This post was written by Donald B. Reynolds, Jr., retired director of the Nolichucky (TN) Regional Library and founding director/past president of the Association for Rural and Small Libraries. In my Googling, I discovered that the East Tennessee Library Association has an excellent “What Would Topie Do?” button associated with their annual Rothrock lecture.
Mary Utopia Rothrock (“Topie”) was a librarian, community activist, historian, author, editor (and some would say feminist) who, as one of her colleagues wrote, “knows all the answers and is one of the smartest persons in the library profession.” She was active in her local community of Knoxville, Tennessee, throughout the state, the Southeastern states, and the nation with her substantial work with the American Library Association. Her career spanned the years from 1914 through 1955, always able to think ahead of her times.

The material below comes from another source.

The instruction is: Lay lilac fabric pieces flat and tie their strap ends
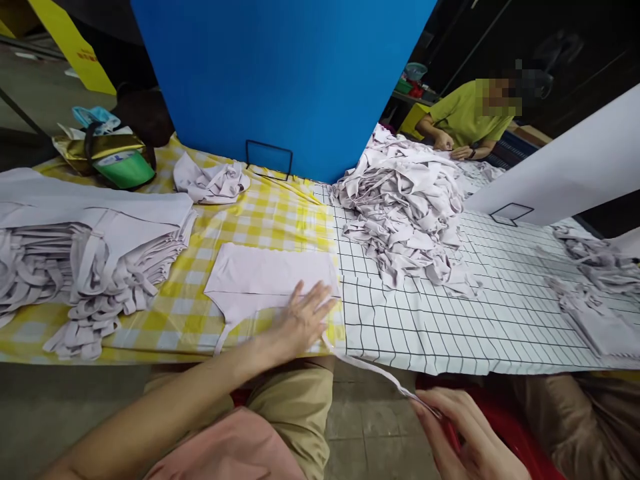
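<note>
**Now 1 garment flat, strap pulled tight**

Now the left hand (pixel 300 320) lies open and flat on the pale garment (pixel 265 277), pressing it on the yellow checked cloth (pixel 175 320) of the table. The right hand (pixel 465 433), below the table edge, pinches the strap (pixel 370 370) of this garment, stretched tight. A folded stack (pixel 85 253) lies at left, a loose heap (pixel 405 207) at right. Behind it, another person (pixel 465 117) works.
</note>
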The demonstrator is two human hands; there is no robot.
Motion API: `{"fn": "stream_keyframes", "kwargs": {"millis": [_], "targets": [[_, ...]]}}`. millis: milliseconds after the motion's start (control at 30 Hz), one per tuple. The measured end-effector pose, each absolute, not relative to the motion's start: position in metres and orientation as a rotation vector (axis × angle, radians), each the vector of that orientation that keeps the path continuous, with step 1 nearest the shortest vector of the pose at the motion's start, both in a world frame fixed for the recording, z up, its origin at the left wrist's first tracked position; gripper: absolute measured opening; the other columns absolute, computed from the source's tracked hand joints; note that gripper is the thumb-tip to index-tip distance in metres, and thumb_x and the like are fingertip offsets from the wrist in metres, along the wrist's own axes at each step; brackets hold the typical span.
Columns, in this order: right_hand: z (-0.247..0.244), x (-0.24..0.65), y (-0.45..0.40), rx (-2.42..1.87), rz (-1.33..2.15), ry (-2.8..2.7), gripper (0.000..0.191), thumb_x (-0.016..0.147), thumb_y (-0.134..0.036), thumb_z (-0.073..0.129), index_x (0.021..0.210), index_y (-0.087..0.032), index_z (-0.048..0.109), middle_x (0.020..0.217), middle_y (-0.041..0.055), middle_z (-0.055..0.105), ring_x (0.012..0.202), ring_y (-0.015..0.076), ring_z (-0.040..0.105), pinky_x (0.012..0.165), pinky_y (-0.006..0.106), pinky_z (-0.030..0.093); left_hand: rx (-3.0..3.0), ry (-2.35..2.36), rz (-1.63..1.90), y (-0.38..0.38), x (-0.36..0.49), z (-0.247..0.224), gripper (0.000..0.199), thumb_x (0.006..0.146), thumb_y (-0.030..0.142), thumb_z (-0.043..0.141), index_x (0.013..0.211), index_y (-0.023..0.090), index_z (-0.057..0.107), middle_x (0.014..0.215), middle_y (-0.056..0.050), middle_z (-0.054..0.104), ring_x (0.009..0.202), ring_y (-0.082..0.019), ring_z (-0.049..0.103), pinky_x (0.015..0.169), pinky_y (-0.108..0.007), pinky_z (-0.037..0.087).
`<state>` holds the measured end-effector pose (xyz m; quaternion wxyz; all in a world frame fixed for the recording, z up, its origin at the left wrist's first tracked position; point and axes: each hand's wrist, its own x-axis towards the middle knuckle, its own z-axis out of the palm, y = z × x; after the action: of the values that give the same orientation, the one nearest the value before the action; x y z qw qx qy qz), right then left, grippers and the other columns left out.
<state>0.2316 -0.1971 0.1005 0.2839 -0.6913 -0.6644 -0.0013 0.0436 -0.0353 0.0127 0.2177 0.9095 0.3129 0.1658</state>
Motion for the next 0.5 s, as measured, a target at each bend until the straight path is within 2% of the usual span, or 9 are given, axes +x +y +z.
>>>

After being invited in 1916 to become the Director of the Lawson McGhee Library of Knoxville, Tennessee, she oversaw the building of a Carnegie-funded branch library for the Negro community who were not allowed by southern custom to use the main library in Knoxville (1918).
In a 24 August 1930 newspaper-covered conversational debate with the Knoxville mayor, who wanted women to quit their jobs so unemployed men could have a job, Ms Rothrock said
You assume that your jobless men could take the place of your employed woman. But could they. Society would be injured more by the mal-adjustment set up by men in women’s jobs, than it is by unemployed men. Women get their jobs and hold their jobs because they can do the work better than men. … When you deprive women of the possibility of economic independence, you have enslaved them. …
The mayor had nothing to say, reported the paper.
In 1933 she created the idea of regional library services to help local communities establish public libraries. This idea evolved into the present-day Tennessee Regional Library System.
During this time, she accepted a position as Supervisor of Library Services with the Tennessee Valley Authority where she was responsible for building library book boxes and using bookmobiles to distribute reading materials to the workers building the TVA dams, fulfilling her slogan of “Taking the Library to the Worker.”